13) Pemberian saham bonus yang dilakukan tanpa penyetoran yang berasal
dari kapitalisasi selisih lebih revaluasi aktiva tetap yang dibagikan
kepada pemegang saham, bukan merupakan dividern, sehingga tidak
dikenakan Pajak Penghasilan (Pasal 1 PP. 138/2000).

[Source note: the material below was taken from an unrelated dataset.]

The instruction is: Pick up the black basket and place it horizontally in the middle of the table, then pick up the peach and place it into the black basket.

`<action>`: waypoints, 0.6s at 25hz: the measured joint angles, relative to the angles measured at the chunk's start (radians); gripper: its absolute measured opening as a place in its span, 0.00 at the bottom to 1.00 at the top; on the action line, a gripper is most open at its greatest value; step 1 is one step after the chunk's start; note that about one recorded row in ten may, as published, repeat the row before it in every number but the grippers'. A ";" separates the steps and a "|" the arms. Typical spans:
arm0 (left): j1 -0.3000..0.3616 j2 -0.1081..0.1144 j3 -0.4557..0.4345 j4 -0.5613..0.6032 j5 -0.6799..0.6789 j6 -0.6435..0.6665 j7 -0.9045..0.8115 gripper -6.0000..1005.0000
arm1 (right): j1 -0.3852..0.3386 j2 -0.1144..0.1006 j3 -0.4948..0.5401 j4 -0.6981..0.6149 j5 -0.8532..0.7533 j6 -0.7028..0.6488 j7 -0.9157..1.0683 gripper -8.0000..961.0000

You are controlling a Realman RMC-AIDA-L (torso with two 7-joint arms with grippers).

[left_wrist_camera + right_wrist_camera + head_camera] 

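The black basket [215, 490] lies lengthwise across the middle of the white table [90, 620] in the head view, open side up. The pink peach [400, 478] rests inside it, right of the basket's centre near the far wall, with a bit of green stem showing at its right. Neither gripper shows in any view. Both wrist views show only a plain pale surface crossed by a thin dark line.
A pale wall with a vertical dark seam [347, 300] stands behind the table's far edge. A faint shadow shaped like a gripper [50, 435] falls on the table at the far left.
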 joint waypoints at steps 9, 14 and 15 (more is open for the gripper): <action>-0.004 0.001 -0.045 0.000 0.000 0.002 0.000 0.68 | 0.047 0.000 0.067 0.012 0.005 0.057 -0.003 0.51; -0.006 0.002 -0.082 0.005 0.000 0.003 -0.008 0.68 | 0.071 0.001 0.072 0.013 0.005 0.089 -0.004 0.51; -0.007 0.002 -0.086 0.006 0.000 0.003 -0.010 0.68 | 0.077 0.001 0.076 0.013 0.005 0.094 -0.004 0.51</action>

2. Utang/Piutang Kepada Pemegang Saham


Pada dasarnya semua pinjaman yang diberikan oleh pemegang saham kepada
perusahaan akan terutang bunga dengan tingkat suku bunga wajar, kecuali untuk
pinjaman (tanpa bunga) dari pemegang saham yang diterima oleh wajib pajak
berbentuk perseroan terbatas diperkenankan bila dipenuhi syarat sebagai berikut:
a) Pinjaman tersebut berasal dari dana milik pemegang saham itu sendiri
dan bukan berasal dari pihak lain.
b) Modal yang seharusnya disetor oleh pemegang saham pemberi pinjaman
telah disetor seluruhnya.
c) Pemegang saham pemberi pinjaman tidak dalam keadaan merugi; dan
d) Perseroan terbatas penerima pinjaman sedang mengalami kesulitan
keuangan untuk kelangsungan usahanya.

3. Bunga Pinjaman
Pada dasarnya bunga pinjaman dapat dibebankan sebagai biaya, sepanjang
pinaman tersebut digunakan oleh wajib pajak untuk kegiatan operasional
perusahaan.
Undang-Undang PPh No. 36 Tahun 2008 Pasal 18 ayat 1 memberi wewenang
kepada Menteri Keuangan untuk memutukan besarnya perbandingan antara
utang dan modal perusahaan yang dapat dibenarkan untuk keperluan
penghitungan pajak. Dalam dunia usaha, terdapat tingkat perbandingan tertentu
yang wajar antara utang dan modal (debt to equity ratio). Apabila perbandingan
antara utang dan modal sangat besar, melebihi batas kewajaran, biasanya
perusahaan dalam keadaan tidak sehat. Dalam hal demikian, dalam
penghitungan Penghasilan Kena Pajak, Undang-Undang PPh menentukan
adanya modal terselubung. Pengertian "kewajaran atau kelaziman usaha" adalah
adat kebiasaan atau praktik menjalankan usaha atau melakukan kegiatan yang
sehat dalam dunia usaha.

4. Pencadangan/Penghapusan Piutang Tak Tertagih


Berbeda dengan akuntansi komersil atau PSAK yang membolehkan setiap
perusahaan mencadangkan penghapusan piutang tak tertagih setiap tahunnya
untuk mengantisipasi kerugian piutang tidak tertagih atau kerugian lainnya
dengan menggunakan metode tertentu untuk dibukukan menjadi biaya dalam
perhitungan rugi labanya, dari segi fiskus, penyisihan atau pencadangan
pernghapusan piutang tak tertagih hanya diperbolehkan untuk jenis perusahaan
tertentu saja. Sesuai dengan ketentuan UU PPh 2008 Pasal 9 (1) huruf c, jenis
jasa yang diperkenankan menyisihkan cadangan diperluas.